To do >> Return verbatim every line from the first line of the data below to the line that contains "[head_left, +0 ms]", inclusive, and no further.

Dataset entries:

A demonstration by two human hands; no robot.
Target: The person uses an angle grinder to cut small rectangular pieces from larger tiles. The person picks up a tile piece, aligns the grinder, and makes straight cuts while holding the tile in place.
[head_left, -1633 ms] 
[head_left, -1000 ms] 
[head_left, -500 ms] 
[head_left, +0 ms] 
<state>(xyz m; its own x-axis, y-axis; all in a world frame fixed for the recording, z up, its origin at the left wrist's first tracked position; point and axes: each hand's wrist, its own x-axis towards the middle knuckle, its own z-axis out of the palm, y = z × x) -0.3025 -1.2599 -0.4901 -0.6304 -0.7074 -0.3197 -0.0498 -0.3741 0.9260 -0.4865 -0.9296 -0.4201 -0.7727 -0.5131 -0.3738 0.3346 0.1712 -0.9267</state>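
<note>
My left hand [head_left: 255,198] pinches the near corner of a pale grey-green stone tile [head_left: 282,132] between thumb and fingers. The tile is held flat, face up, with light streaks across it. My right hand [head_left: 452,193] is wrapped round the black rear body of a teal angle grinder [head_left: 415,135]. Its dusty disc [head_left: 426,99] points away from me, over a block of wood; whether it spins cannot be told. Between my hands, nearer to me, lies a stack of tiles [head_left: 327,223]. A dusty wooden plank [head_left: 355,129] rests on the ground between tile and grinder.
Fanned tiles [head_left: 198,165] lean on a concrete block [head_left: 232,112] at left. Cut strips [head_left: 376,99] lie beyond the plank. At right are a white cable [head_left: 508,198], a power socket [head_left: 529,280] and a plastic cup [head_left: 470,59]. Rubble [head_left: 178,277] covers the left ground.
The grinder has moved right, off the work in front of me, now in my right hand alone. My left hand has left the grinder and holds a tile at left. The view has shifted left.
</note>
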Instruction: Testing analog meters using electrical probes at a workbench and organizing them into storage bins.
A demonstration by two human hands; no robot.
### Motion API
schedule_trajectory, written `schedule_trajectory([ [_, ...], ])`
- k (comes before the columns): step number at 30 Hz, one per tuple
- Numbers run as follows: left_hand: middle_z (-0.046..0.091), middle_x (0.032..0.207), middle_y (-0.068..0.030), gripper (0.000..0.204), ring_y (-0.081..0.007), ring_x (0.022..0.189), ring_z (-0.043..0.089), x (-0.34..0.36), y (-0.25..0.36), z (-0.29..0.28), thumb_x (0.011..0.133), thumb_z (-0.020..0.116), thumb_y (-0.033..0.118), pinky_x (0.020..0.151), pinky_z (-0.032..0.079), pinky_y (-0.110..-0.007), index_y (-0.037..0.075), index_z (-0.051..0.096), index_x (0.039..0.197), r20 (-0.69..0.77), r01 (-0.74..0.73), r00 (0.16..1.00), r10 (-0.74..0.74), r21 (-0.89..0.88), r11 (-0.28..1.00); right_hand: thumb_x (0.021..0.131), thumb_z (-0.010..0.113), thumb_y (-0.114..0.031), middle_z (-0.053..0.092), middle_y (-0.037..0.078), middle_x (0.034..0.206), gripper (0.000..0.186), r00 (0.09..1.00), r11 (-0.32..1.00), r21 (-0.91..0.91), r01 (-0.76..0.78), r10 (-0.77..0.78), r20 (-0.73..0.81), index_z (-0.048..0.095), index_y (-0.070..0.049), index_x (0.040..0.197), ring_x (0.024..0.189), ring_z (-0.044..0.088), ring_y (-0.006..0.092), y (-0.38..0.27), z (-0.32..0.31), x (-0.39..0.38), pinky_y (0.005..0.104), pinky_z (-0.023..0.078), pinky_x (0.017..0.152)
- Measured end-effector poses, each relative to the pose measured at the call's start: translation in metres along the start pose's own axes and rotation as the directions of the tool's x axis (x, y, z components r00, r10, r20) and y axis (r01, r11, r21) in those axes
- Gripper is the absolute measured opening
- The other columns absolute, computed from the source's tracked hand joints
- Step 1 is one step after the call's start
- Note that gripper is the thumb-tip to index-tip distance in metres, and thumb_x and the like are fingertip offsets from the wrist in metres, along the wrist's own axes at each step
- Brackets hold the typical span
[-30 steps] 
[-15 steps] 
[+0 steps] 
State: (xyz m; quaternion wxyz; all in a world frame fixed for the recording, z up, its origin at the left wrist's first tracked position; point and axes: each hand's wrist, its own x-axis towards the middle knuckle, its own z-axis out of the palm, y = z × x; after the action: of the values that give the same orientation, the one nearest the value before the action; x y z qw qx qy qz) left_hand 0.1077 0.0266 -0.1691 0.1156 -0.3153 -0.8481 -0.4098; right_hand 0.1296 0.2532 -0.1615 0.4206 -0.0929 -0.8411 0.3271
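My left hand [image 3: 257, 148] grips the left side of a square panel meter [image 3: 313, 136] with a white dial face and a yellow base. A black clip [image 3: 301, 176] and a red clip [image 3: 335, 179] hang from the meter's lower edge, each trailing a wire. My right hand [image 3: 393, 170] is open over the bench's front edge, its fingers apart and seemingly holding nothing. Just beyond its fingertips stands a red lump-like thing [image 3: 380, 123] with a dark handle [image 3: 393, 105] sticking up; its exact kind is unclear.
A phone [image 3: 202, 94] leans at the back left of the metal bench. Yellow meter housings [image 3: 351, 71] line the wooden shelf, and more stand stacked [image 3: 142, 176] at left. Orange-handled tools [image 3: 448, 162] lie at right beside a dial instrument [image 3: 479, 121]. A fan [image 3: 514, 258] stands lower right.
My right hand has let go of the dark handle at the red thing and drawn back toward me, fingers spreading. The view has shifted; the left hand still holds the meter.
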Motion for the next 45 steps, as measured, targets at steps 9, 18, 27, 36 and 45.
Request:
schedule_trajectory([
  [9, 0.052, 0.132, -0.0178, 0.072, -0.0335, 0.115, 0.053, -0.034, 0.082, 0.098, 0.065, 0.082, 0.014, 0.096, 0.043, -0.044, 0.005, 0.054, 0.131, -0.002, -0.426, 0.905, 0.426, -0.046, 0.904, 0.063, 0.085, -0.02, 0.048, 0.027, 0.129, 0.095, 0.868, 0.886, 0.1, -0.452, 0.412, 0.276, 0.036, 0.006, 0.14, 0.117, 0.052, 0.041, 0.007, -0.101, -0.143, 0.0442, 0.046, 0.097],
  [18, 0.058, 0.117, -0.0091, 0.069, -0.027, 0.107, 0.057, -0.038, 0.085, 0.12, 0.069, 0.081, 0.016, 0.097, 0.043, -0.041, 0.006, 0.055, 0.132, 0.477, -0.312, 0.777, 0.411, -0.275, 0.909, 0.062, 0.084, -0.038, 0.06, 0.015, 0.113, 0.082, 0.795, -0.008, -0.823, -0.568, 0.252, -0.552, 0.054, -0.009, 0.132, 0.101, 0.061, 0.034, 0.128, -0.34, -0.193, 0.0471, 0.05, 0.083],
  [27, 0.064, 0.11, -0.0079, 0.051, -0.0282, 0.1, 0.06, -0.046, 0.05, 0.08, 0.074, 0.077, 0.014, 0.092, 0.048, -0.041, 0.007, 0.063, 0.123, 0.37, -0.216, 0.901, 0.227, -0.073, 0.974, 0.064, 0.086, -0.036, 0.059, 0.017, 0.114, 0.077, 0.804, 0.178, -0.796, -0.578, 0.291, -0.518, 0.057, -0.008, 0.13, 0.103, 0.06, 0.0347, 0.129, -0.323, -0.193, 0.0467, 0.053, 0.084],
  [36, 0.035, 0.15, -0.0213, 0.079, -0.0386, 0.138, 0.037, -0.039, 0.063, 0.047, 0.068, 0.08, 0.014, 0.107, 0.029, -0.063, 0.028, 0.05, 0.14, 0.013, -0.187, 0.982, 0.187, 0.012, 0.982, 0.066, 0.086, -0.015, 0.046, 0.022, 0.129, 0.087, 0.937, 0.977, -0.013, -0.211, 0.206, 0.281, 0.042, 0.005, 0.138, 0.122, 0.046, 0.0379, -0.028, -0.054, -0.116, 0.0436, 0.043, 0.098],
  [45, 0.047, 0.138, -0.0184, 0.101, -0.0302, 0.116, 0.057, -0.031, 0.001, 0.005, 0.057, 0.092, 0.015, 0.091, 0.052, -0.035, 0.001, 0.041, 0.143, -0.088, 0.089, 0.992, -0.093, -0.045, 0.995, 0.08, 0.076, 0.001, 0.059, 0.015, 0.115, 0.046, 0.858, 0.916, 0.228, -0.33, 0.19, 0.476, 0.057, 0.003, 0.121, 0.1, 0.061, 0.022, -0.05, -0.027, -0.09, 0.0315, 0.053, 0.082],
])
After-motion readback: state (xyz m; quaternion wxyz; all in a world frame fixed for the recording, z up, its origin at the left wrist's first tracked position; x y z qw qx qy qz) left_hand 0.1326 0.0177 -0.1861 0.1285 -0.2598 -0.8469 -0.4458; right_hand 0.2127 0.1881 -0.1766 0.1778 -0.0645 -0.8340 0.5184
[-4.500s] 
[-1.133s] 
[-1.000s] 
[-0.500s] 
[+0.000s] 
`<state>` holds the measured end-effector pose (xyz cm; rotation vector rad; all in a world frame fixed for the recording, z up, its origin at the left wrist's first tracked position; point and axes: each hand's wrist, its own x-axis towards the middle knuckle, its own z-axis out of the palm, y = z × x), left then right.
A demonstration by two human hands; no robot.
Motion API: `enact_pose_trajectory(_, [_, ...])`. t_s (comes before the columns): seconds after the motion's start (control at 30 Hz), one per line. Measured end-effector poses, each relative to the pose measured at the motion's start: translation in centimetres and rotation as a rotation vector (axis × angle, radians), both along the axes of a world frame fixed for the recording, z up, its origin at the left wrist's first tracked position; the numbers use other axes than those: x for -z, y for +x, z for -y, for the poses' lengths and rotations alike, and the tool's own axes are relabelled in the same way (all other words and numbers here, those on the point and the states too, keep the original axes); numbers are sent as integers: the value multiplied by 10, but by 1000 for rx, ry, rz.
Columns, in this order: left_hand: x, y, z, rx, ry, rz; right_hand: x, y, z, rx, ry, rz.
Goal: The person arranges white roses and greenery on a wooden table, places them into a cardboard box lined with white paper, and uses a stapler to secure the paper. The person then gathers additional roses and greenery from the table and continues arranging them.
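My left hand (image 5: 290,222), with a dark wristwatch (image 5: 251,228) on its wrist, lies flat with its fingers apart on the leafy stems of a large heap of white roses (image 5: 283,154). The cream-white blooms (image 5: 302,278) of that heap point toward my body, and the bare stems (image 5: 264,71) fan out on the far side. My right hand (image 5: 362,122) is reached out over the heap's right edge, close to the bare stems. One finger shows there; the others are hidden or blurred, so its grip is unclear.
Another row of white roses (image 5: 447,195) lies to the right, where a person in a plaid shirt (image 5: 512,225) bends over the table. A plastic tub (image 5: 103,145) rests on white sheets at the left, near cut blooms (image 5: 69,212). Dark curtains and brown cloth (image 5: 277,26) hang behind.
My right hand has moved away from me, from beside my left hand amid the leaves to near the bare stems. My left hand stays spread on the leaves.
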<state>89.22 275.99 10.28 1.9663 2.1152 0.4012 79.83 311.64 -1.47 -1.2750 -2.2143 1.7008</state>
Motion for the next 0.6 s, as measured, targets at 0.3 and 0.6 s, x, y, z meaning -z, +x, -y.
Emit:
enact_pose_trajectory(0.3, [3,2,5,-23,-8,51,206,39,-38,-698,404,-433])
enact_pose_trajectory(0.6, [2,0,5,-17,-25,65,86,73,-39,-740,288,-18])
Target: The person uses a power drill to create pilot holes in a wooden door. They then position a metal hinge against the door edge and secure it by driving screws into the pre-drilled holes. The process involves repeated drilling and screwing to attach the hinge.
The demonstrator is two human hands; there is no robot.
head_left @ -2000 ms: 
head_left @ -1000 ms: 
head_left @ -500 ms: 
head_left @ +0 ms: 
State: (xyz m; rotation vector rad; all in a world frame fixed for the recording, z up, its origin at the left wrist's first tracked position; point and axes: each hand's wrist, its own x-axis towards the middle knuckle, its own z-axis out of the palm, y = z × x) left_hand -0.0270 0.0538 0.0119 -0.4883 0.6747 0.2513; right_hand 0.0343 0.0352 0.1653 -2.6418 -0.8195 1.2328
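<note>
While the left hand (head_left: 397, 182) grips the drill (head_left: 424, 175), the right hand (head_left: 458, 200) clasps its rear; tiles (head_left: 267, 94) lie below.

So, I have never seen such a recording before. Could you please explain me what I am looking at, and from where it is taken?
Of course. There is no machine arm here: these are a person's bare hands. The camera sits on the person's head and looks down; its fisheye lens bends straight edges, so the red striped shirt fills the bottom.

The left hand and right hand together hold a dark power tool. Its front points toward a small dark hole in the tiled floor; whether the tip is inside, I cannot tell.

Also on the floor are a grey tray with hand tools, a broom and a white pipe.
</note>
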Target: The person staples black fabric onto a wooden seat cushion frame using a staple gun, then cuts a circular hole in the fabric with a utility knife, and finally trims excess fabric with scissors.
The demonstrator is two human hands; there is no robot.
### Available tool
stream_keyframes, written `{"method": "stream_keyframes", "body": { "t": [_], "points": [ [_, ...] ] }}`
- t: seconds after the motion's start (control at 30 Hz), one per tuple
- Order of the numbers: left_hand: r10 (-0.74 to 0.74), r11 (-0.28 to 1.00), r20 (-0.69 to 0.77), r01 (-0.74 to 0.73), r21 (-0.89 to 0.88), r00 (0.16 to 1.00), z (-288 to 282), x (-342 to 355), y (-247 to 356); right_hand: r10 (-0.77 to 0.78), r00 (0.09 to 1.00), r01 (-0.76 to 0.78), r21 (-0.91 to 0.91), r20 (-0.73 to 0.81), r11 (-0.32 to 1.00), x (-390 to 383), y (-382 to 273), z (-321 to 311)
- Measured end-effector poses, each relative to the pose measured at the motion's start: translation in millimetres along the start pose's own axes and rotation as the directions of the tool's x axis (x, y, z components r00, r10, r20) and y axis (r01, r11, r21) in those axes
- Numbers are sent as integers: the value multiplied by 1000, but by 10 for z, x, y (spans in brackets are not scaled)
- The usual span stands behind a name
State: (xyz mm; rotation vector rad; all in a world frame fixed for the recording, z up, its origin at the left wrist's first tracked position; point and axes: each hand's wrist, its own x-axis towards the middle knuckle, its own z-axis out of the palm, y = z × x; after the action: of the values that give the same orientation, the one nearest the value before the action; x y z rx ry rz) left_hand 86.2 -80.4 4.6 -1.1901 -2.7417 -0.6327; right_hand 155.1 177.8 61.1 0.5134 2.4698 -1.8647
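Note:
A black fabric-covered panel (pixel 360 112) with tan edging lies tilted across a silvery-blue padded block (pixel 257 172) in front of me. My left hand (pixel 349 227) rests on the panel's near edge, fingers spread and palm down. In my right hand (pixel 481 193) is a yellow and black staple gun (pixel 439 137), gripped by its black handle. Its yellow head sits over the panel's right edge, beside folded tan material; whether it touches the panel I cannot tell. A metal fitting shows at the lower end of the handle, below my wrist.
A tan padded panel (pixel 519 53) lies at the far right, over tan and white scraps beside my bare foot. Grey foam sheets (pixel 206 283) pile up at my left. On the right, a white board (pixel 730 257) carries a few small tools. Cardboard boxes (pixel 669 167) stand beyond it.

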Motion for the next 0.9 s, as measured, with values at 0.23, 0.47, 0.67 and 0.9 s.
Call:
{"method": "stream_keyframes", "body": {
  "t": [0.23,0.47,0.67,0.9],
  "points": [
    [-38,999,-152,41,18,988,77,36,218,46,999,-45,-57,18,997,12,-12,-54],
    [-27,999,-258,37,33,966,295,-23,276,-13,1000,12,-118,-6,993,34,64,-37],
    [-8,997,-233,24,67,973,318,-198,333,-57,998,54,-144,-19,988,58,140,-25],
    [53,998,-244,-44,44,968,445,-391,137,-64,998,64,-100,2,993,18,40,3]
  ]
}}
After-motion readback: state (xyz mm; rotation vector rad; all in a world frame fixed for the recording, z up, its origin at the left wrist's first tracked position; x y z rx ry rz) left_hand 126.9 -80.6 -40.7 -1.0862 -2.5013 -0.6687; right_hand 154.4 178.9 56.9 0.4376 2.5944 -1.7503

Exercise result >>
A demonstration by two human hands; no robot.
Target: The person uses an angle grinder to cut small rectangular pieces from larger tiles. The person picks up a tile piece, aligns the grinder, and makes straight cuts while holding the tile in place.
[head_left, -1633 ms] 
[head_left, -1000 ms] 
[head_left, -500 ms] 
[head_left, +0 ms] 

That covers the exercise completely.